» Work order: Even where a record seems odd, copy it exactly as it appears below.

(Data entries)
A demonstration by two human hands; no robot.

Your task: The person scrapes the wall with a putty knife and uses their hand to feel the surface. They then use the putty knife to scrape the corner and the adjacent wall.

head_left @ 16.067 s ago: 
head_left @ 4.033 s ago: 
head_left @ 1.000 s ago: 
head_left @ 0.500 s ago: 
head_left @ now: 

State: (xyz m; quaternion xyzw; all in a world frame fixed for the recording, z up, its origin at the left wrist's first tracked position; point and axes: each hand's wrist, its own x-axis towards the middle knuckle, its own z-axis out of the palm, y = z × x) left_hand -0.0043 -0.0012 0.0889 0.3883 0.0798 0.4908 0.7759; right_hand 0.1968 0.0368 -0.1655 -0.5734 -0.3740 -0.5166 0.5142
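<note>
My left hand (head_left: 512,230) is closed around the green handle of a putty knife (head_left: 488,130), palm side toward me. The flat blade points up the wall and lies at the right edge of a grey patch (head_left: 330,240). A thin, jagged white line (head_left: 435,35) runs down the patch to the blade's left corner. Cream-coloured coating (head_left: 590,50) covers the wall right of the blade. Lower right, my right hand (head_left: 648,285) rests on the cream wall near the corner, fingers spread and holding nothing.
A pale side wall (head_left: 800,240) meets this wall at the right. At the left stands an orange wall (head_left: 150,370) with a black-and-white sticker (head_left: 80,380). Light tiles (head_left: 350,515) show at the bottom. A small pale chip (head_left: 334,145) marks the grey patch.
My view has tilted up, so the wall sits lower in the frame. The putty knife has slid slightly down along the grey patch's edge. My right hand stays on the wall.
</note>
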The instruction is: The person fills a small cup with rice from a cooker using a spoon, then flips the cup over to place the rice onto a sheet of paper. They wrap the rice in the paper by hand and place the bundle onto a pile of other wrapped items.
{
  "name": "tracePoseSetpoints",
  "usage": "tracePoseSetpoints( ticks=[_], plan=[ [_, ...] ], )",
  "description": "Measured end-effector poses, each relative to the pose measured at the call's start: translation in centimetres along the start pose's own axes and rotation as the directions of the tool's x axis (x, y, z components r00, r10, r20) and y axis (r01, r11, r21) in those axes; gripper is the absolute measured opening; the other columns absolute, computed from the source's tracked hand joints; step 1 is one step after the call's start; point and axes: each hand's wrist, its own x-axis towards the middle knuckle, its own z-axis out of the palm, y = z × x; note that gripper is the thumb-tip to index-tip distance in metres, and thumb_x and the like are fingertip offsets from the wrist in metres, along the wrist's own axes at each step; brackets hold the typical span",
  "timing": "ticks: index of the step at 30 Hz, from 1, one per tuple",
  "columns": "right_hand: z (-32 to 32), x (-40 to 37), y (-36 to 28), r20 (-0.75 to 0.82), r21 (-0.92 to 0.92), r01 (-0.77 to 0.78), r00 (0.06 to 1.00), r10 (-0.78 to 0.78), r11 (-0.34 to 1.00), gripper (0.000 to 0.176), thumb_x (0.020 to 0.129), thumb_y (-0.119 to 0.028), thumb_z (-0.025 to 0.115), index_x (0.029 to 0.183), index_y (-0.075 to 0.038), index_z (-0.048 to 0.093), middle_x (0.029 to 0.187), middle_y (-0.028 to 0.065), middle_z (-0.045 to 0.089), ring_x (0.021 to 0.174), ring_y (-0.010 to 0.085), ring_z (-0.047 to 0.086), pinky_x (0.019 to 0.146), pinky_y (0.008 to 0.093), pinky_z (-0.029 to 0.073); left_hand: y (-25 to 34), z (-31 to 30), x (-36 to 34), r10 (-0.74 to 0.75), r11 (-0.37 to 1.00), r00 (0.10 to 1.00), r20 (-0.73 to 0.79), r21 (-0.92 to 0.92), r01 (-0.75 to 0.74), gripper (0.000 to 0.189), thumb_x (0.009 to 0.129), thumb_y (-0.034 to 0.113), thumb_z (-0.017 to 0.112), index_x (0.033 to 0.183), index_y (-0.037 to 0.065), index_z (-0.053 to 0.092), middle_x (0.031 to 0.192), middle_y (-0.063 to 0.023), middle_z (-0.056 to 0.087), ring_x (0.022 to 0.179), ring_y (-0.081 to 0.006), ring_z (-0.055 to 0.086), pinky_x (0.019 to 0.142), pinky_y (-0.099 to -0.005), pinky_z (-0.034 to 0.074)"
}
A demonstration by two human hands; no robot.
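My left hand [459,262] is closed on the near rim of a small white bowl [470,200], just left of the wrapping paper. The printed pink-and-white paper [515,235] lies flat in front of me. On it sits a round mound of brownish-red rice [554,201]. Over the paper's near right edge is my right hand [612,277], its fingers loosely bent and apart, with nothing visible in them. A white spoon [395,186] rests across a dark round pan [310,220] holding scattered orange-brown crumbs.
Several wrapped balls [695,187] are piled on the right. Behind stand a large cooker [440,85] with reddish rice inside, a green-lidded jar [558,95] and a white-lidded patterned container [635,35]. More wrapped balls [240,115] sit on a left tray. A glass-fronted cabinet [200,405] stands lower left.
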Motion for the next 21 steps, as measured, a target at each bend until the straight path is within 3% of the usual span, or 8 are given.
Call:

» Your solution:
A demonstration by two human hands; no robot.

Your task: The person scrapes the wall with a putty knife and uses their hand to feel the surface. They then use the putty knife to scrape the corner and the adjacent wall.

head_left @ 16.067 s ago: 
head_left @ 4.033 s ago: 
head_left @ 1.000 s ago: 
head_left @ 0.500 s ago: 
head_left @ now: 

State: (xyz m; quaternion xyzw; all in a world frame fixed for the recording, z up, its origin at the left wrist's first tracked position; point and axes: each hand's wrist, its own x-axis towards the middle knuckle, its own z-axis out of the palm, y = z × x) left_hand -0.0043 -0.0012 0.0889 0.3883 0.0798 0.4908 0.7759; right_hand 0.1968 0.0368 -0.1655 -0.5734 -0.3740 -0.5166 0.5142
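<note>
My left hand (head_left: 512,230) is closed around the green handle of a putty knife (head_left: 488,130), palm side toward me. The flat blade points up the wall and lies at the right edge of a grey patch (head_left: 330,240). A thin, jagged white line (head_left: 435,35) runs down the patch to the blade's left corner. Cream-coloured coating (head_left: 590,50) covers the wall right of the blade. Lower right, my right hand (head_left: 648,285) rests on the cream wall near the corner, fingers spread and holding nothing.
A pale side wall (head_left: 800,240) meets this wall at the right. At the left stands an orange wall (head_left: 150,370) with a black-and-white sticker (head_left: 80,380). Light tiles (head_left: 350,515) show at the bottom. A small pale chip (head_left: 334,145) marks the grey patch.
My view has tilted up, so the wall sits lower in the frame. The putty knife has slid slightly down along the grey patch's edge. My right hand stays on the wall.
</note>
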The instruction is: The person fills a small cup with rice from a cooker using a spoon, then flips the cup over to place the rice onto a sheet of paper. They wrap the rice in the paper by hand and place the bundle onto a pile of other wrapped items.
{
  "name": "tracePoseSetpoints",
  "usage": "tracePoseSetpoints( ticks=[_], plan=[ [_, ...] ], )",
  "description": "Measured end-effector poses, each relative to the pose measured at the call's start: translation in centimetres along the start pose's own axes and rotation as the directions of the tool's x axis (x, y, z components r00, r10, r20) and y axis (r01, r11, r21) in those axes; gripper is the absolute measured opening; the other columns absolute, computed from the source's tracked hand joints; step 1 is one step after the call's start; point and axes: each hand's wrist, its own x-axis towards the middle knuckle, its own z-axis out of the palm, y = z × x; note that gripper is the thumb-tip to index-tip distance in metres, and thumb_x and the like are fingertip offsets from the wrist in metres, along the wrist's own axes at each step; brackets hold the typical span",
  "timing": "ticks: index of the step at 30 Hz, from 1, one per tuple",
  "columns": "right_hand: z (-32 to 32), x (-40 to 37), y (-36 to 28), r20 (-0.75 to 0.82), r21 (-0.92 to 0.92), r01 (-0.77 to 0.78), r00 (0.06 to 1.00), r10 (-0.78 to 0.78), r11 (-0.34 to 1.00), gripper (0.000 to 0.176), thumb_x (0.020 to 0.129), thumb_y (-0.119 to 0.028), thumb_z (-0.025 to 0.115), index_x (0.029 to 0.183), index_y (-0.075 to 0.038), index_z (-0.048 to 0.093), middle_x (0.029 to 0.187), middle_y (-0.028 to 0.065), middle_z (-0.045 to 0.089), ring_x (0.021 to 0.174), ring_y (-0.010 to 0.085), ring_z (-0.047 to 0.086), pinky_x (0.019 to 0.146), pinky_y (0.008 to 0.093), pinky_z (-0.029 to 0.073); left_hand: y (-25 to 34), z (-31 to 30), x (-36 to 34), r10 (-0.74 to 0.75), r11 (-0.37 to 1.00), r00 (0.10 to 1.00), r20 (-0.73 to 0.79), r21 (-0.92 to 0.92), r01 (-0.75 to 0.74), gripper (0.000 to 0.189), thumb_x (0.009 to 0.129), thumb_y (-0.034 to 0.113), thumb_z (-0.017 to 0.112), index_x (0.033 to 0.183), index_y (-0.037 to 0.065), index_z (-0.053 to 0.092), middle_x (0.031 to 0.192), middle_y (-0.063 to 0.023), middle_z (-0.056 to 0.087), ring_x (0.022 to 0.179), ring_y (-0.081 to 0.006), ring_z (-0.055 to 0.086), pinky_x (0.019 to 0.142), pinky_y (-0.099 to -0.005), pinky_z (-0.034 to 0.074)"
}
A demonstration by two human hands; no robot.
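My left hand [459,262] is closed on the near rim of a small white bowl [470,200], just left of the wrapping paper. The printed pink-and-white paper [515,235] lies flat in front of me. On it sits a round mound of brownish-red rice [554,201]. Over the paper's near right edge is my right hand [612,277], its fingers loosely bent and apart, with nothing visible in them. A white spoon [395,186] rests across a dark round pan [310,220] holding scattered orange-brown crumbs.
Several wrapped balls [695,187] are piled on the right. Behind stand a large cooker [440,85] with reddish rice inside, a green-lidded jar [558,95] and a white-lidded patterned container [635,35]. More wrapped balls [240,115] sit on a left tray. A glass-fronted cabinet [200,405] stands lower left.
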Motion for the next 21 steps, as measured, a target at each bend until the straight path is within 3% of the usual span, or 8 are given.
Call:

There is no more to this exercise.